Which board and programmer should I choose in the Arduino software for uploading to bonjuino using the programmer I linked before?
You'll need to select "Arduino Duemilanove w/ ATmega328" in the board menu. I'm not sure if the "programmer" menu makes any difference to just uploading code, but I have arduinoISP selected because that's what I use to flash the bootloader onto empty chips.

Hope that helps.
 
Hi all,

I was wondering if Matho's shield would work alongside a wifi shield, or would they compete for pins? I'd be interested in extending it to be controlled via browser/ipad etc.

wifi shield is here:

https://www.sparkfun.com/products/11287

Thanks

been looking and a Xbee sheild and a RV-XV Wifly module and an antenna? should be able to work

Which board and programmer should I choose in the Arduino software for uploading to bonjuino using the programmer I linked before?

for the bonjuino you need to select " adruino Duemilanove w/ATmega328

cheers steve
 
Thanks Matho, what pins does the shield use?

I am new to arduino, but i see the arduino mega has a lot more pins available. Would this avoid the conflicts? Or can it be programmed around?
 
Thanks Matho, what pins does the shield use?

I am new to arduino, but i see the arduino mega has a lot more pins available. Would this avoid the conflicts? Or can it be programmed around?
scrap that... SPI pins conflict with the shield this can't be programmed around.
 
Matho

Today I fired my unit up just using water without the malt pipe fitted and went through a complete cycle. The cycle finished ok but I have a few questions.

Why is the default boil temperature set to 98 degrees C? - I had to manually change this to 102c to keep the water boiling. If left at 98 the heater would cut out even though the temp was reading 96 degrees C.

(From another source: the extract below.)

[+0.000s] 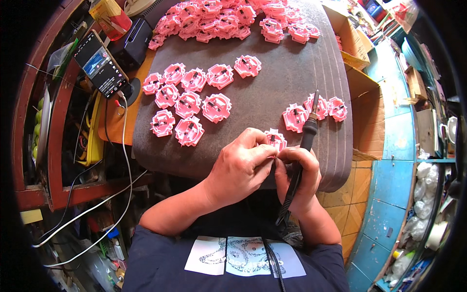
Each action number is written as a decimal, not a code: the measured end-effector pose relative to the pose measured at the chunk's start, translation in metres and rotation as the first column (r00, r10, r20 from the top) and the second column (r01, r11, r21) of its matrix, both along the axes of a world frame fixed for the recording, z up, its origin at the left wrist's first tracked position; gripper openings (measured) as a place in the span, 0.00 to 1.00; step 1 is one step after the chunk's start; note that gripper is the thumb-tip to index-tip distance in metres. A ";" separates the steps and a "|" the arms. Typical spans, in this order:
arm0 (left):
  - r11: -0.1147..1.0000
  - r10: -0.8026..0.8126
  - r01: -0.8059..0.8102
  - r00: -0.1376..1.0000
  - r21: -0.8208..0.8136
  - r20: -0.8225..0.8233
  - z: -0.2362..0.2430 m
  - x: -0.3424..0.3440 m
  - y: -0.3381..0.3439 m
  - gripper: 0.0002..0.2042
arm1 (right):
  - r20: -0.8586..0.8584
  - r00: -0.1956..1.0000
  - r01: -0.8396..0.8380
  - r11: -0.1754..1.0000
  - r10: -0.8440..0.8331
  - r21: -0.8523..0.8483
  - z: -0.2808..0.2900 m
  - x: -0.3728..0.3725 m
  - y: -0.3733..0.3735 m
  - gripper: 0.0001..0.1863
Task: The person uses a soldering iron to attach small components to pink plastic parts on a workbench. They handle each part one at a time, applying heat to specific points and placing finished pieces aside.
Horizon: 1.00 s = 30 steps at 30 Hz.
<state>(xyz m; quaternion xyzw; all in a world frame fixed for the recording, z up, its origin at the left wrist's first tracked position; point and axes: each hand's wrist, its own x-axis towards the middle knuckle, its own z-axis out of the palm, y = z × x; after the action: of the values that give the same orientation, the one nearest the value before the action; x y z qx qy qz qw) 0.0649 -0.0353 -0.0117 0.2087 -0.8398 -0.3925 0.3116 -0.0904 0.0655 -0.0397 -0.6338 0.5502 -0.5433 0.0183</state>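
Close to the front edge of the dark table mat point(262, 107), my left hand point(238, 165) pinches a small pink plastic part point(276, 139) with a dark piece inside it. The fingertips of my right hand point(308, 179) meet the left ones at its near side; whatever tiny thing lies between them is hidden. A black soldering iron point(310, 129) rests in my right hand, its metal tip pointing away from me. Just beyond that hand lie three similar parts point(295, 118), partly behind the iron. Several more parts point(188, 104) are spread out to the left.
A large heap of pink parts point(209, 22) covers the table's far end. At the left, a phone point(101, 63) stands upright with a white cable point(127, 146) hanging from it. Open cardboard boxes point(367, 114) stand along the right edge, beside blue tiles point(396, 180).
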 end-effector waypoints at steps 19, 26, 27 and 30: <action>0.999 0.020 -0.019 0.999 0.026 -0.039 -0.001 0.001 -0.006 0.08 | -0.160 0.987 0.013 0.989 -0.037 -0.146 -0.004 0.005 0.003 0.24; 1.000 0.020 -0.020 1.000 -0.005 -0.016 -0.002 0.001 -0.006 0.09 | -0.148 0.989 0.006 0.991 -0.026 -0.130 -0.006 0.005 0.003 0.24; 1.000 0.020 -0.020 1.000 -0.013 -0.019 -0.002 0.001 -0.006 0.09 | -0.148 0.989 0.003 0.992 -0.022 -0.128 -0.006 0.004 0.002 0.24; 1.000 0.018 -0.018 1.000 -0.022 -0.018 -0.004 0.000 -0.006 0.09 | -0.161 0.986 0.011 0.992 -0.031 -0.122 -0.006 0.005 0.002 0.24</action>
<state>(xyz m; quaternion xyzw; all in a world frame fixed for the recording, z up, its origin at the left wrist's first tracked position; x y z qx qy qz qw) 0.0653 -0.0409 -0.0157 0.2094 -0.8394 -0.3820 0.3249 -0.0850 0.0674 -0.0456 -0.6701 0.5226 -0.5223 -0.0707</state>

At no time during the boil cycle did my temperature reading go above 96 degrees C, yet the water was boiling and the timer was counting down.

I had the unit set for 3 hop additions at 45 mins, 10 mins and 3 mins and at no stage during the boil did the alarm sound or ask me to add hops. Not sure what happened here.

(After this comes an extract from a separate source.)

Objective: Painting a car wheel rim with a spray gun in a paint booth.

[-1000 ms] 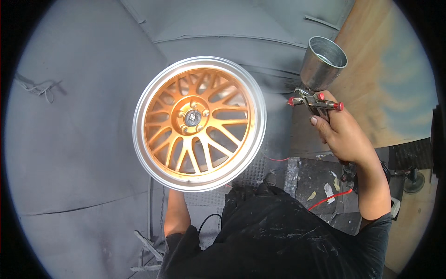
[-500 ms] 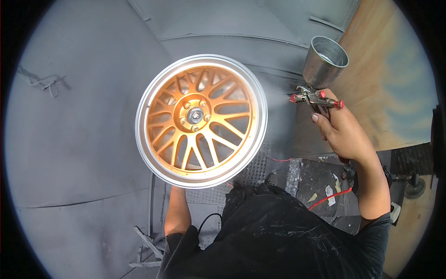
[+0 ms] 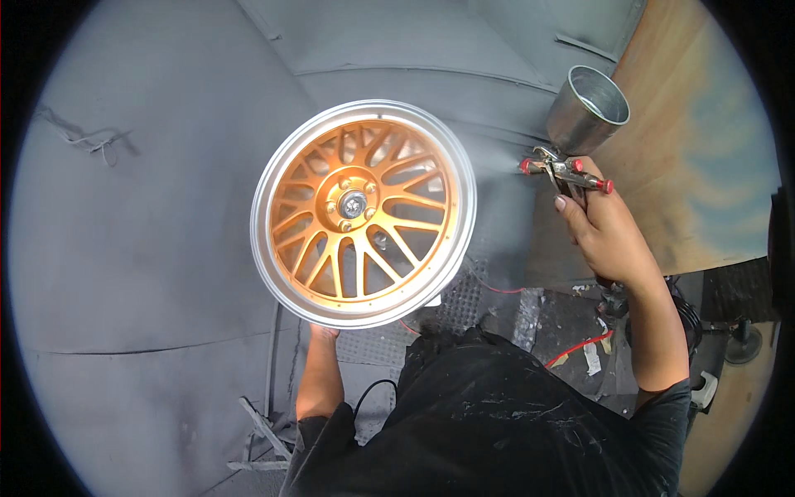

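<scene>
A multi-spoke car wheel rim (image 3: 354,204), with orange-gold spokes and a silver outer lip, is held up in front of me with its face toward me. My left hand (image 3: 324,332) grips it at the lower edge; most of the fingers are hidden behind the rim. To the right, my right hand (image 3: 598,217) is wrapped around a metal spray gun (image 3: 563,169) with red knobs. A silver paint cup (image 3: 586,112) sits on top of the gun. The nozzle points left at the rim across a gap, and a faint mist shows before it.
Grey sheeted walls (image 3: 166,240) surround the left and far sides. A wooden panel (image 3: 662,157) stands at right. A red hose (image 3: 580,347) runs near my right forearm. A grey stand frame (image 3: 263,431) is at lower left, and a rag-like tangle of wire (image 3: 99,139) hangs farther left.
The wheel rim has shifted slightly right and turned a little in my left hand. The spray gun has moved slightly right, still aimed left. The mist at its nozzle shows more plainly.
</scene>
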Tool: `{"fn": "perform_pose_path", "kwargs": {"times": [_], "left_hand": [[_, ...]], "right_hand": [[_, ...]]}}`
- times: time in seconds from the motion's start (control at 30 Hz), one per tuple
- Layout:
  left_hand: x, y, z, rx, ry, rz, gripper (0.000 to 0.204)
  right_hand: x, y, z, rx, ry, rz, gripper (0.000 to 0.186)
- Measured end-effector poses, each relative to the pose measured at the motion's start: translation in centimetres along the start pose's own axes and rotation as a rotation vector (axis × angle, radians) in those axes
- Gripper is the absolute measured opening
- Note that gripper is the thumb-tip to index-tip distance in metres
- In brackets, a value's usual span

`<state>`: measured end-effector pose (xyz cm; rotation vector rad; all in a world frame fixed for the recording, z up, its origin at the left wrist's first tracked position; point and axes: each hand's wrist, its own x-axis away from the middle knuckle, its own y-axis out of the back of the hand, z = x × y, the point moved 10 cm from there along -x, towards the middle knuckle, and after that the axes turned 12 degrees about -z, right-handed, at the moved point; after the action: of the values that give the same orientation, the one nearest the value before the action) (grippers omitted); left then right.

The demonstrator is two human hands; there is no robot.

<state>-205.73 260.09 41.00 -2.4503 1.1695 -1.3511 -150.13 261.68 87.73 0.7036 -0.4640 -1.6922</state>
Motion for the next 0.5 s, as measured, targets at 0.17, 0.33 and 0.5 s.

Other than that all went fine and I will post a couple of photo's of the finished unit soon.
 
Hey Bigbanko,

it was set at 98 because that is the temp I found that gave me a nice rolling boil, I found that the DS18B20 was reading 1.5 degs under my spirit thermometer at boil but was the same temp up until about 80 degs (the datasheet says its accurate up to +80 degs). The hop additions alarms depend on the eeprom location to be set to 0 before the start of the boil to work properly, initally I didn't set that to 0 when I wrote the EEPROM.pde so it could be set to anything the first time you brew but at the end of the boil it will be set back to 0 so the next time you brew they should work. I have been looking at the code and have realised that if the boil is stopped and then not resumed and let go to the end then the next time hop addition alarms will not work. I am going to modify the code so that if the boil is entered and its not part of a resume then eeprom address will be written to 0

cheers steve
 
here is the fix for the hop additions

CODE

I haven't changed the boil temp but I can if there is a demand for it

cheers steve
 
Hey Bigbanko,

it was set at 98 because that is the temp I found that gave me a nice rolling boil, I found that the DS18B20 was reading 1.5 degs under my spirit thermometer at boil but was the same temp up until about 80 degs (the datasheet says its accurate up to +80 degs). The hop additions alarms depend on the eeprom location to be set to 0 before the start of the boil to work properly, initally I didn't set that to 0 when I wrote the EEPROM.pde so it could be set to anything the first time you brew but at the end of the boil it will be set back to 0 so the next time you brew they should work. I have been looking at the code and have realised that if the boil is stopped and then not resumed and let go to the end then the next time hop addition alarms will not work. I am going to modify the code so that if the boil is entered and its not part of a resume then eeprom address will be written to 0

cheers steve


Thanks Matho I will have another try.

I am also boiling 30 liters in a 50 liter pot so am not sure if this has an effect on the temperature.

What temp does the timer start counting down for the boil cycle?